Cuando menos ellos, como los franceses, los conocían muy bien, eso explica que el 31 de enero de 1842 Berbardina Fregoso de Rivera (esposa de Fructuoso) se encontraba en Arroyo Seco (Montevideo), lo testimonia una carta dirigida al Dr. Fermín Ferreira (médico personal) en 1843, el general Rivera le pide a Bernardina en esa fecha “mándame unos calsones de merino mordore von vachas o como generalmente cedice alo chino, el Gen. medina me ametido en esto y por esta rrazon te dio este petarde, no te olvides de mandarme las vatas”( Sic). Si esta versión es cierta o no resulta difícil saberlo, lo que sí es obvio es que esos pantalones “Serouel” ya existían 3 años antes como uniforme del ejército Zuavo y muchos más como indumentaria de los turcos.

Así, la bombacha es un elemento de la indumentaria árabe o turca que no llegó a la Argentina a través de España.

Es Jorge V. Duizeide, quien ha explicado esta curiosa traslación. En marzo de 1856, se firma el Tratado de Paz que da fin a la Guerra de Crimea, que enfrentó a las fuerzas de aliadas de Gran Bretaña, Francia, Turquía y Cerdeña contra Rusia. Siendo presidente de la Confederación Argentina Justo José de Urquiza, al año siguiente de finalizar la guerra, el representante diplomático francés ante el gobierno de Paraná, informó que su país estaba en condiciones de vender a un precio muy conveniente 100.000 bombachas que habían sido fabricadas para el ejército turco y que como consecuencia de la paz se habían convertido en “rezago militar”. Urquiza, rápidamente se entusiasmó con la forma de pago, que era el trueque por productos del país, logró la aprobación de la compra por parte del gabinete y se aceptó la oferta de las bombachas originariamente destinadas al ejército turco.

Todas las bombachas fabricadas por los franceses eran del color del uniforme de dicho país, el gris “ojos de perdiz” de color blanco sucio o isabelino y éste es el origen de la bombacha gaucha que entra en Entre Ríos a fines de 1858.

A comienzos de 1843 Montevideo tenía 31,000 habitantes, incluyendo 21,854 inmigrantes, de los cuales 10,000 habían llegado en los últimos cuatro años. Había 6,376 italianos y 3,000 españoles, 25% de la población era francesa.
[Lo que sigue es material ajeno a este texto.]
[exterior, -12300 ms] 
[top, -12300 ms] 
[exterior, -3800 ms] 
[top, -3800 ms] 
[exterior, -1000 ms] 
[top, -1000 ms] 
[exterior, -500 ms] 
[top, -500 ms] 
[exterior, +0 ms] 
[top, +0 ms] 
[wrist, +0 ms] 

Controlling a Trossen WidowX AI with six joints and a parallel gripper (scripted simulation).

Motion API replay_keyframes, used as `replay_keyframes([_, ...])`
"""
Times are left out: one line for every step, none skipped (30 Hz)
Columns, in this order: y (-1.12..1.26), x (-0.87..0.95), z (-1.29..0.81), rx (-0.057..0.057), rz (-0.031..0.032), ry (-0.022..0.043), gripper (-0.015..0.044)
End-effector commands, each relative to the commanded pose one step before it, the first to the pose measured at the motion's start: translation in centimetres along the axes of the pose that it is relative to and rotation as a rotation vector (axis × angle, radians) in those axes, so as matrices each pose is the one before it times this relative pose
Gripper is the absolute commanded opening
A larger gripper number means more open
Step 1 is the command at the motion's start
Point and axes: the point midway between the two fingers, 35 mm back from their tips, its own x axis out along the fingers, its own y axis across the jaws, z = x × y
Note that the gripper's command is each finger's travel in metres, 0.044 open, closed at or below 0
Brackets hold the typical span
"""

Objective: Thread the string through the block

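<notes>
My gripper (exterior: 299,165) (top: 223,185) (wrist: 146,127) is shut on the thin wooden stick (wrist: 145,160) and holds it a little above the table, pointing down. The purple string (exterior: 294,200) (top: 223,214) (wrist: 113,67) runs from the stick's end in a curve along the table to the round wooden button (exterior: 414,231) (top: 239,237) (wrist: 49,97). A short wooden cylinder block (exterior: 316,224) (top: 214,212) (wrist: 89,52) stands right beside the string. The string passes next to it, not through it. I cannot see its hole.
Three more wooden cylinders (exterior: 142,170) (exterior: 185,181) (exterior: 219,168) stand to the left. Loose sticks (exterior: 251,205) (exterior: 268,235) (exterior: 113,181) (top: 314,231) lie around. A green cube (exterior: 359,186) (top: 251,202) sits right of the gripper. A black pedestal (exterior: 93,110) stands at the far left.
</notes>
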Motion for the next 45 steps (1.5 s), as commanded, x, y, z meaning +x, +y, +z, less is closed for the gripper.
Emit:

Muchos estuvieron en los ejércitos de Cerdeña y en el ejército francés en Crimea y Argelia. ¿Cuantos traían como ropa habitual estos famosos pantalones? Lindolfo Cuestas (18º Presidente Constitucional del Uruguay), se refería a las bombachas que ya habían aparecido por Montevideo (este dato vuelve verosímil la carta del General Rivera a su mujer) y que no tardarían mucho en popularizarse entre nuestros militares en campaña.

El escritor Francisco Centeno, (Arg.) relata que siendo niño en octubre de 1867 conoció a Felipe Varela y describe su vestimenta:

Vestía pantalón-bombacha, chaquetilla militar con alamares y calzaba botas de caballería Francisco Centeno.

Muchos paisanos que traían productos del litoral a Buenos Aires vendían también “bombachas batarazas” -en Entre Ríos muchas fueron revendidas- y como algunos de los comerciantes eran de origen árabe o turco, la fábrica de origen fue confundida por muchos.

En tres años, se difundió con gran éxito. Es después del triunfo de Mitre en Pavón en 1861, que se difunde en forma generalizada.

Cabe señalar que, en esos mismos años, los ponchos que se vendían en las pulperías eran fabricados por la industria británica y ya no por los telares. Tanto la bombacha fabricada en Francia como el poncho salido de los locales e industrias textiles francesas muestran cómo después de la caída de Rosas la Argentina entró en un proceso de globalización económica.